> [Activity]: There is material below. Print exactly the lines starting at the line with "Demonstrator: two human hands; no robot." and ending at the line with "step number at", ends included, and no others.

> [Recorded data]:
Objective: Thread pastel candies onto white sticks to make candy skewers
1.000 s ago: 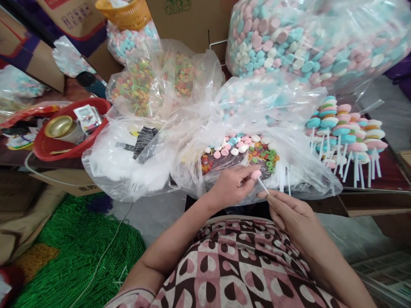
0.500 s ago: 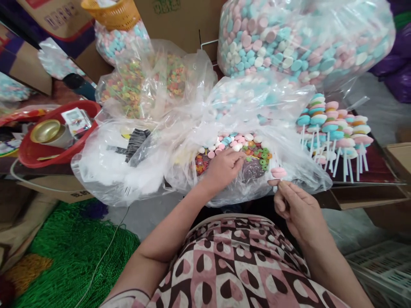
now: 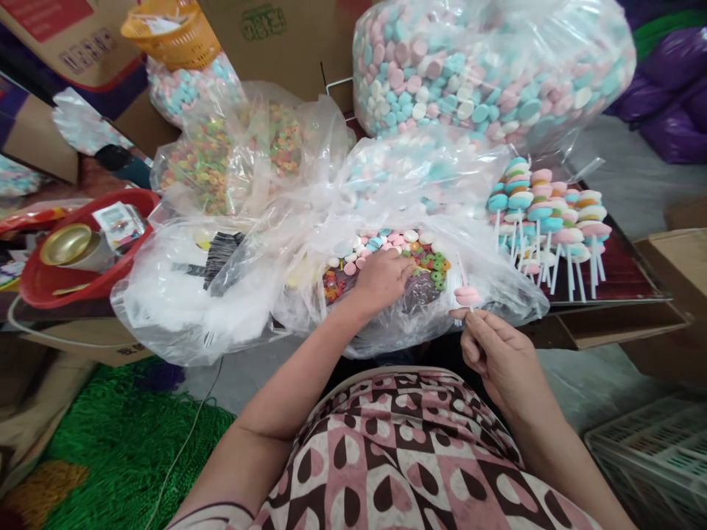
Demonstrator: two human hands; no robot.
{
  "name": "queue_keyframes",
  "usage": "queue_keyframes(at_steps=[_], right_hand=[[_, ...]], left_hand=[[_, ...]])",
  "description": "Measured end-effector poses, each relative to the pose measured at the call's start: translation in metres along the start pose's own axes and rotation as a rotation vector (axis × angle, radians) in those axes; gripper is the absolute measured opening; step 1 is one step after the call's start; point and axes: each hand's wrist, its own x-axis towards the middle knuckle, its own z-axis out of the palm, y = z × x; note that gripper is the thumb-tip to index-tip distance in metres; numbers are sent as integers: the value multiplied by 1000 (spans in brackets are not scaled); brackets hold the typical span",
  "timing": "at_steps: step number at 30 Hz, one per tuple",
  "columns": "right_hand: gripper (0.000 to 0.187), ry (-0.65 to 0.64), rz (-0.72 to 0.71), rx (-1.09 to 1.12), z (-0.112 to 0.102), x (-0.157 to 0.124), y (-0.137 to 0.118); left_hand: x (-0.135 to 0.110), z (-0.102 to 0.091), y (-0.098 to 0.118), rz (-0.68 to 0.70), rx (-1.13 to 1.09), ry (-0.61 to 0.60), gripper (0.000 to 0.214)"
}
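Note:
Between thumb and forefinger my right hand (image 3: 500, 350) pinches a short white stick with a pink marshmallow (image 3: 467, 296) on it. My left hand (image 3: 385, 281) reaches over the open plastic bag (image 3: 301, 305), fingers curled together at the edge of the green and orange gummy rings (image 3: 436, 266). Whatever sits in its fingertips is too small or hidden to make out. Pink, white and blue marshmallows (image 3: 381, 243) lie just behind that hand. Red gummy rings (image 3: 334, 285) are to its left. White sticks (image 3: 454, 274) stand bundled just behind the held marshmallow.
Finished marshmallow skewers (image 3: 552, 213) stand clustered on the table at right. Behind is a large bag of marshmallows (image 3: 491, 73), with bags of gummy rings (image 3: 204, 158) to its left. A red basin (image 3: 33, 283) stands far left, and green strings (image 3: 132, 434) lie on the floor.
The view has shifted slightly, so the table things appear further left. My left hand stays at the gummy rings, and my right hand keeps the marshmallow stick in nearly the same place.

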Motion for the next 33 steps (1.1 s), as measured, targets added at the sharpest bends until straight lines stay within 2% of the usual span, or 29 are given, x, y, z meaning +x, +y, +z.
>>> queue_keyframes(at_steps=[6,12,17,23,26,28,31,33], right_hand=[[27,-12,3,-34,3,-1,-1],[31,-39,18,-126,4,0,2],[35,-57,24,-153,6,0,3],[33,-72,38,-180,1,3,9],[35,-96,22,-253,1,1,8],[37,-124,11,-320,3,-2,5],[38,-169,11,-397,7,-7,-1],[38,-186,11,-425,9,-8,-2]], left_hand=[[-1,5,14,14,168,8,28],[1,5,14,-68,107,-21,31],[3,6,12,-36,61,-74,28],[-11,16,15,26,-80,23,18],[-15,16,12,-50,-341,104,10],[-16,14,9,-175,-720,154,7],[-17,9,5,-315,-1317,154,17],[-18,7,4,-340,-1532,143,26]])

> [Written response]:
Demonstrator: two human hands; no robot.
{
  "name": "queue_keyframes",
  "usage": "queue_keyframes(at_steps=[_], right_hand=[[_, ...]], left_hand=[[_, ...]])",
  "description": "Measured end-effector poses, each relative to the pose measured at the call's start: translation in metres along the start pose's own axes and rotation as a rotation vector (axis × angle, radians) in those axes; gripper is the absolute measured opening; step 1 is one step after the call's start; point and axes: each hand's wrist, its own x-axis towards the middle knuckle, its own z-axis out of the palm, y = z × x; note that gripper is the thumb-tip to index-tip distance in metres; numbers are sent as integers: the value multiplied by 1000 (spans in brackets are not scaled); brackets hold the typical span",
  "timing": "at_steps: step number at 30 Hz, one per tuple",

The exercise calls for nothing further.